About this exercise:
The whole listing, pictures aside, should be reproduced exactly.

________________________________________

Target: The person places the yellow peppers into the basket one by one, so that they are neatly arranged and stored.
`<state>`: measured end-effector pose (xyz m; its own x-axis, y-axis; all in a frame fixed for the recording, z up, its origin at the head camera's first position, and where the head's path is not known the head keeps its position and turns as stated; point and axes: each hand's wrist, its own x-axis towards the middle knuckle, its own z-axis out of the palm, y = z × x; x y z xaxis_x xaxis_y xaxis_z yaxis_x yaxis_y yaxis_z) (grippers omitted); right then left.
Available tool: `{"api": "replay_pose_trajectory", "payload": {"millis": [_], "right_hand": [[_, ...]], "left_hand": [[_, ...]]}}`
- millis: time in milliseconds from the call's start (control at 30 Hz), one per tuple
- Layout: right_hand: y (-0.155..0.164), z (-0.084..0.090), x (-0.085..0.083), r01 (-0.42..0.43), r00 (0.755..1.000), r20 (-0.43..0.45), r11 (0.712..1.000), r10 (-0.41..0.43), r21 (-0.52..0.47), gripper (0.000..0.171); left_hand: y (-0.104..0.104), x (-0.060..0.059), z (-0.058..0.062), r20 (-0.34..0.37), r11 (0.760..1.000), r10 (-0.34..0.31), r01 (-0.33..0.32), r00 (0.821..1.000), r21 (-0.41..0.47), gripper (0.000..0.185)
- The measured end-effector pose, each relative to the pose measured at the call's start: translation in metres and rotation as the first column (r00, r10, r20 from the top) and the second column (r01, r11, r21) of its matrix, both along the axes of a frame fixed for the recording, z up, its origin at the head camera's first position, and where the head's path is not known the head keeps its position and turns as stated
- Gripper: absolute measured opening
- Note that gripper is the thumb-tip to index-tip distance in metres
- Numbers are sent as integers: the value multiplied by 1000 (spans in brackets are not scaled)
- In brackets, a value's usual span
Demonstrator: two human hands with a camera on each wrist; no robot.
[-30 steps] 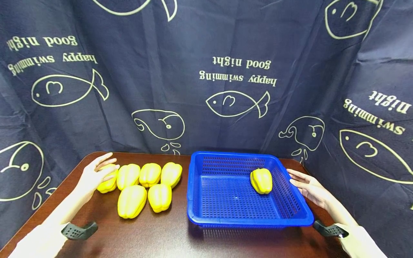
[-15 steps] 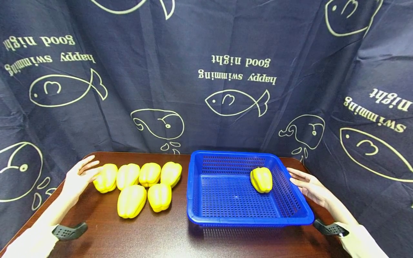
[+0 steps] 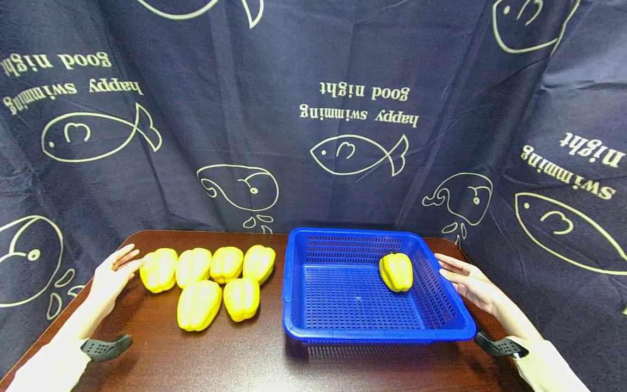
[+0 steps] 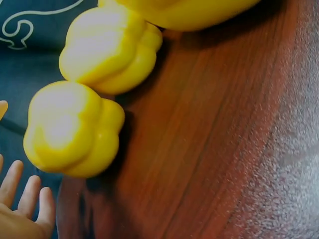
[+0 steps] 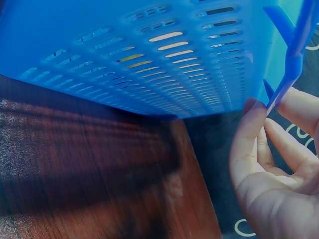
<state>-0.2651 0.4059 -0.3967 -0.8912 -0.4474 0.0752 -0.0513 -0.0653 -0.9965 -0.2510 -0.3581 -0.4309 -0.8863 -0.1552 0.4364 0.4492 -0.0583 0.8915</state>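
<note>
Yellow bell peppers, six of them, lie clustered on the dark wooden table left of the blue plastic basket, four in a back row and two in front. The left hand rests beside the outermost pepper of the back row, farthest from the basket, fingers straight and relaxed, fingertips just beside it and gripping nothing; whether they touch it cannot be told. The forearm lies along the table's left edge, a black wrist strap near the sleeve. A seventh pepper lies inside the basket, against its right wall. The right hand is stretched flat along the outside of that wall, fingers extended, holding nothing. From the right wrist, the fingers show loosely bent at the basket's rim, a detail hidden in the head view. The left wrist view shows the outermost pepper close up with fingertips apart from it.
</note>
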Motion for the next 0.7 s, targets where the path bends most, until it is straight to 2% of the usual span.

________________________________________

Solution below:
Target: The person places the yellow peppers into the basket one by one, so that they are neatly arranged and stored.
`<state>`: measured end-effector pose (xyz m; its own x-axis, y-axis; all in a frame fixed for the recording, z up, its origin at the head camera's first position, and where the head's path is not known the head keeps its position and turns as stated; point and axes: each hand's wrist, its own x-axis towards the middle knuckle, its own z-axis out of the palm, y = z × x; x y z xaxis_x xaxis_y xaxis_z yaxis_x yaxis_y yaxis_z) (grippers omitted); right then left.
Available tool: `{"api": "replay_pose_trajectory", "payload": {"millis": [_], "right_hand": [[_, ...]], "left_hand": [[_, ...]]}}`
- millis: time in milliseconds from the call's start (control at 30 Hz), one per tuple
- Layout: right_hand: y (-0.155..0.164), z (-0.084..0.090), x (-0.085..0.083), r01 (-0.42..0.43), r00 (0.755..1.000), r20 (-0.43..0.45), r11 (0.712..1.000), r10 (-0.41..0.43), r21 (-0.52..0.47), gripper (0.000..0.171); left_hand: y (-0.104..0.104), x (-0.060..0.059), z (-0.058..0.062), r20 (-0.34..0.37), r11 (0.760..1.000), r10 (-0.34..0.31), r01 (-0.33..0.32), r00 (0.821..1.000), r21 (-0.41..0.47), gripper (0.000..0.185)
- The measured end-effector pose, each relative to the pose measured at the call's start: translation in metres and rotation as the first column (r00, r10, r20 from the top) and the second column (r01, r11, r21) of its matrix, both along the axes of a frame fixed for the recording, z up, its origin at the head camera's first position, and where the head's path is not known the head keeps its position and turns as stated
- Gripper: absolute measured opening
- Note that gripper is the thumb-tip to index-tip distance in metres
- Numbers are sent as integers: the value multiplied by 1000 (spans in brackets are not scaled)
- In brackets, a value's usual span
Demonstrator: two human hands with a camera on each wrist; no robot.
[-30 steps] 
[-15 steps] 
[+0 steps] 
[+0 steps] 
[+0 steps] 
<state>-0.2651 0.4059 -0.3967 -0.8912 -0.4474 0.0752 -0.0513 -0.0653 -0.9965 -0.2510 -0.3581 -0.4309 -0.8863 -0.1552 0.4364 0.4492 -0.0583 0.8915</state>
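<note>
Yellow bell peppers, six of them, lie clustered on the dark wooden table left of the blue plastic basket, four in a back row and two in front. The left hand rests beside the outermost pepper of the back row, farthest from the basket, fingers straight and relaxed, fingertips just beside it and gripping nothing; whether they touch it cannot be told. The forearm lies along the table's left edge, a black wrist strap near the sleeve. A seventh pepper lies inside the basket, against its right wall. The right hand is stretched flat along the outside of that wall, fingers extended, holding nothing. From the right wrist, the fingers show loosely bent at the basket's rim, a detail hidden in the head view. The left wrist view shows the outermost pepper close up with fingertips apart from it.
</note>
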Motion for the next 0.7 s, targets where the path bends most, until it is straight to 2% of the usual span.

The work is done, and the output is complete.